# 4Lb LM



## powerstrokin73 (May 21, 2008)

stopped at a private lake i have permission to fish after work yesterday to see if i could do any good and caught this nice 4lb fish on the first cast at the second rockpile i tried. he hit a 3/8 ounce chartruse w/ single colorado blade s/b. he must have slashed at it or just was a lil latharject on the strike b/c he was hooked under the mouth. when i set the hook i though i jus hooked a sunken log or something then it gave me a thump of the tail then dead weight ( i was still unsure if it was a fish) then i reeled down and started pullin again and got 2 tail thumps this time so i knew it was a fish, was definatly really weird. caught one other 3/4 or so lb lm. first time fishing open water for the year and not a bad first catch!


----------



## powerstrokin73 (May 21, 2008)

let me know if you can see the pic i think my laptop is messin up all i see it a box with an X for the picture.


----------



## JignPig Guide (Aug 3, 2007)

Awesome man! Good job. It's fun as hell isn't it?


----------



## Muskyman (Jan 30, 2005)

Yea, the pics working. Nice fish!! Nice way to start the year off!


----------



## Webman27 (May 31, 2007)

very pretty fish, I can't believe how dark it is!

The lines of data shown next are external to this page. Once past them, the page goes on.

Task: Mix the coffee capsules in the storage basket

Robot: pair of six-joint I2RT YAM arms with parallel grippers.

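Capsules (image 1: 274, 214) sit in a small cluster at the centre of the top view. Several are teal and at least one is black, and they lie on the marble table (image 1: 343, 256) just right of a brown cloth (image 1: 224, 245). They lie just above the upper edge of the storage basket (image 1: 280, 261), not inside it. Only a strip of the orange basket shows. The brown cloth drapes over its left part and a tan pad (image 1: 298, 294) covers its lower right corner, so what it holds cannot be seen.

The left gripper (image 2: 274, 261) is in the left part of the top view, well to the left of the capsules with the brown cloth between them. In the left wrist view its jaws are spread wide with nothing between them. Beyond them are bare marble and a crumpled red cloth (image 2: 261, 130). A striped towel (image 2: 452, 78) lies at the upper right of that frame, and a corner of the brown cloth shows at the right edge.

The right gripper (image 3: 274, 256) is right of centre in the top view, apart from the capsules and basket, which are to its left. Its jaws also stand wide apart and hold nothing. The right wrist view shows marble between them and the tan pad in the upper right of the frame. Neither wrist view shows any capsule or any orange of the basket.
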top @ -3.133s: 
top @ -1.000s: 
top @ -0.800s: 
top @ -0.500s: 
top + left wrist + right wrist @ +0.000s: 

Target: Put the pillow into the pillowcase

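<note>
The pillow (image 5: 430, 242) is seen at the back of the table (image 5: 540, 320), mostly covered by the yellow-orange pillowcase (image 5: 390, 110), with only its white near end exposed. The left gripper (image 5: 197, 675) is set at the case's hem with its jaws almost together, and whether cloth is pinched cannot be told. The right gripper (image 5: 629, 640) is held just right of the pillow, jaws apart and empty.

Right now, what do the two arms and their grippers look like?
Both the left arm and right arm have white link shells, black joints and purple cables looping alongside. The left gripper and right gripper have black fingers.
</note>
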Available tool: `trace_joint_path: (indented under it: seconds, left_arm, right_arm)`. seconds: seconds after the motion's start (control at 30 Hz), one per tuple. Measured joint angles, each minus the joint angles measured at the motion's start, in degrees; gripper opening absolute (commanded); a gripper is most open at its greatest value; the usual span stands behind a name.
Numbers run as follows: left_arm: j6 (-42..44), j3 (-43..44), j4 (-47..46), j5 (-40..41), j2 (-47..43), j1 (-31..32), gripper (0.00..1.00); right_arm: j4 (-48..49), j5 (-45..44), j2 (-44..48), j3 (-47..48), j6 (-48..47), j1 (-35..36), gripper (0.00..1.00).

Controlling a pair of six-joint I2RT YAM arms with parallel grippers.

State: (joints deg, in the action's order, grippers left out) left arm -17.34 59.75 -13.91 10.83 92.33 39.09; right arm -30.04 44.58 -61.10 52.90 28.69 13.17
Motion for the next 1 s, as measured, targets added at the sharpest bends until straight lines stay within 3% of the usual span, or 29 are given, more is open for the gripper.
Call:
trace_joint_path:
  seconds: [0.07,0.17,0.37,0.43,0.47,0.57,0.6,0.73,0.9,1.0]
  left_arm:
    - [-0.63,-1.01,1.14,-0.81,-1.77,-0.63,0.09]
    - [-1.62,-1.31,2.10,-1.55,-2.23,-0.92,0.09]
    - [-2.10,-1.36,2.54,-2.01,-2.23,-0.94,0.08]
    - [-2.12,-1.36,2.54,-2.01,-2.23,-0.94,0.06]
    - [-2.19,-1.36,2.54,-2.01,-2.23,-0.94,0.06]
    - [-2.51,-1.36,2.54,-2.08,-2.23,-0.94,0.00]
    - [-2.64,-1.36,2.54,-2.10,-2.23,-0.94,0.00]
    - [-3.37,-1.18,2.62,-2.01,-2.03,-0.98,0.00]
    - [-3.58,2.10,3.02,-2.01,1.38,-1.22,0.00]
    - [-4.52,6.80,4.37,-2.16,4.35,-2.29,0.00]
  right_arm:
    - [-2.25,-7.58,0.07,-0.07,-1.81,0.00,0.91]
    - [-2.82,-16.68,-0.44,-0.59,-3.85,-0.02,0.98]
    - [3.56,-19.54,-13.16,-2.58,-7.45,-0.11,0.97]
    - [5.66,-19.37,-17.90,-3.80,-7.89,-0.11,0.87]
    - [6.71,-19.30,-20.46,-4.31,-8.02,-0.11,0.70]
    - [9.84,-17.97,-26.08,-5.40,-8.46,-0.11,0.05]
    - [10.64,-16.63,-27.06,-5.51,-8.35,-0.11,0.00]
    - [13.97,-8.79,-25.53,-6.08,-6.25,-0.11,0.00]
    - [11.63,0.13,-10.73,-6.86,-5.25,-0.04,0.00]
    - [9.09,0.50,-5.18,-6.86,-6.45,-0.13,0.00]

Nice job!!


----------



## Tokugawa (Apr 29, 2008)

Nice! I got skunked yesterday...


----------



## Big Joshy (Apr 26, 2004)

its possible he bit the blades. I had a smaller bass hit the blades of my spinnerbait last week. Hooked it in the chin. Its not real common but ive heard jimmy houston years ago talk about it happening sometimes.


----------



## BassMan300 (Mar 4, 2009)

nice fish cant wait to get into the larger bass cant seem to find one yet this year.


----------